Work item>
Make an exact copy of the listing below. Pictures stay out of it.
══════════════════════════════
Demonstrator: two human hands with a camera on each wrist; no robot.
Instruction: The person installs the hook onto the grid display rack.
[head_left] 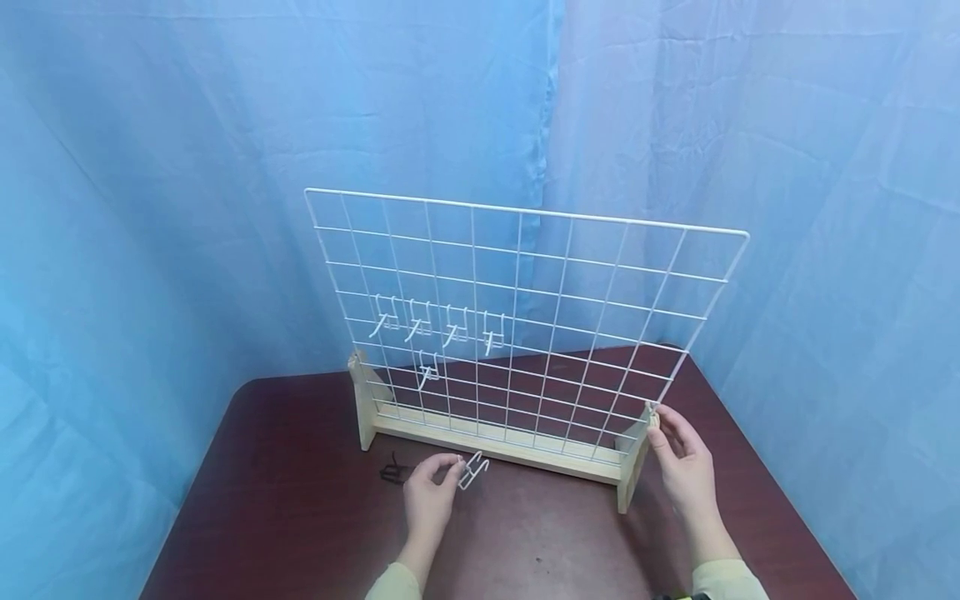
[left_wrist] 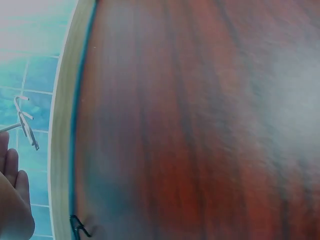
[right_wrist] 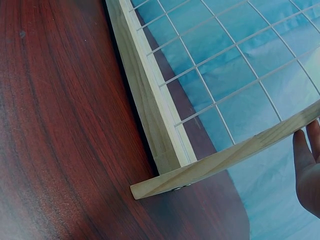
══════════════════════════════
Task response>
Demonstrator: two human hands with a camera on each wrist; no robot.
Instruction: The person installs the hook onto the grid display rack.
[head_left] 
[left_wrist] 
[right_wrist] 

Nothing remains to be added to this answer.